Exercise requirements -> Reproduce exactly the lines from the line containing "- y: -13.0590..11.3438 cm" through the last line of the listing, and no others.

======== Dataset extract

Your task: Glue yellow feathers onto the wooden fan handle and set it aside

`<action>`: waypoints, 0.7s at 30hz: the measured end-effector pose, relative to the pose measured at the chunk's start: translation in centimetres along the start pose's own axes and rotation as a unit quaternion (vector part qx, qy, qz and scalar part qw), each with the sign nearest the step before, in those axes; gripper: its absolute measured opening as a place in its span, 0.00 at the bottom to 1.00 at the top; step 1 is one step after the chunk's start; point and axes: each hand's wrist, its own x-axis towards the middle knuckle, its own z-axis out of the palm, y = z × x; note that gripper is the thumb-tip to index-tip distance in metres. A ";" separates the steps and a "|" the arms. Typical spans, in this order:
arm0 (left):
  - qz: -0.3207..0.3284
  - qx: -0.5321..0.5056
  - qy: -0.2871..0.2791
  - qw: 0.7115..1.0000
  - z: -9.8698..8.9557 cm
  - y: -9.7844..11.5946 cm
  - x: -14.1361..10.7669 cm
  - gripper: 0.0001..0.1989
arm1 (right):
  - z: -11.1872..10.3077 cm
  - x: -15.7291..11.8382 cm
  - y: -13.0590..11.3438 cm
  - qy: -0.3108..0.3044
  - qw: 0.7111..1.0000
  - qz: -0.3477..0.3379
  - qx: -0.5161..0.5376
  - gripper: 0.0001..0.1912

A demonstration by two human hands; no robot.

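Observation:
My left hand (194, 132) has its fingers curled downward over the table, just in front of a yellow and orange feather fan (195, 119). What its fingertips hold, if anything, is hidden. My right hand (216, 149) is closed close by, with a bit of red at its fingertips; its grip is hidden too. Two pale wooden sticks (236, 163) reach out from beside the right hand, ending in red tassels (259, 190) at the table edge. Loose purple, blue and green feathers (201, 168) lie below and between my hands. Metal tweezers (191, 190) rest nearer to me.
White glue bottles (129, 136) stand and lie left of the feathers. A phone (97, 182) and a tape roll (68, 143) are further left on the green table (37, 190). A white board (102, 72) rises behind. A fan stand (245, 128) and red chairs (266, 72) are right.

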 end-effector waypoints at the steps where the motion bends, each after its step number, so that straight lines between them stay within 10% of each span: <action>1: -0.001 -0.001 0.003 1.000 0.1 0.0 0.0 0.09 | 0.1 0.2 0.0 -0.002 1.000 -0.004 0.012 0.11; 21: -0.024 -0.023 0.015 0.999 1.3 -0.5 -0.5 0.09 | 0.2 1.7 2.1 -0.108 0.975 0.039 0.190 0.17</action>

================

Solution for this problem ->
  - y: -13.0590..11.3438 cm
  - qy: -0.3108..0.3044
  - qw: 0.7111..1.0000
  - qz: -0.3477..0.3379
  - qx: -0.5161..0.5376
  - gripper: 0.0001..0.1912

A demonstration by two human hands; no robot.

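Observation:
My left hand (194, 132) has its fingers curled downward over the table, just in front of a yellow and orange feather fan (195, 119). What its fingertips hold, if anything, is hidden. My right hand (216, 149) is closed close by, with a bit of red at its fingertips; its grip is hidden too. Two pale wooden sticks (236, 163) reach out from beside the right hand, ending in red tassels (259, 190) at the table edge. Loose purple, blue and green feathers (201, 168) lie below and between my hands. Metal tweezers (191, 190) rest nearer to me.
White glue bottles (129, 136) stand and lie left of the feathers. A phone (97, 182) and a tape roll (68, 143) are further left on the green table (37, 190). A white board (102, 72) rises behind. A fan stand (245, 128) and red chairs (266, 72) are right.
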
 end-effector waypoints at the steps where the motion bends, each after its step number, so that straight lines between them stay within 10% of each span: <action>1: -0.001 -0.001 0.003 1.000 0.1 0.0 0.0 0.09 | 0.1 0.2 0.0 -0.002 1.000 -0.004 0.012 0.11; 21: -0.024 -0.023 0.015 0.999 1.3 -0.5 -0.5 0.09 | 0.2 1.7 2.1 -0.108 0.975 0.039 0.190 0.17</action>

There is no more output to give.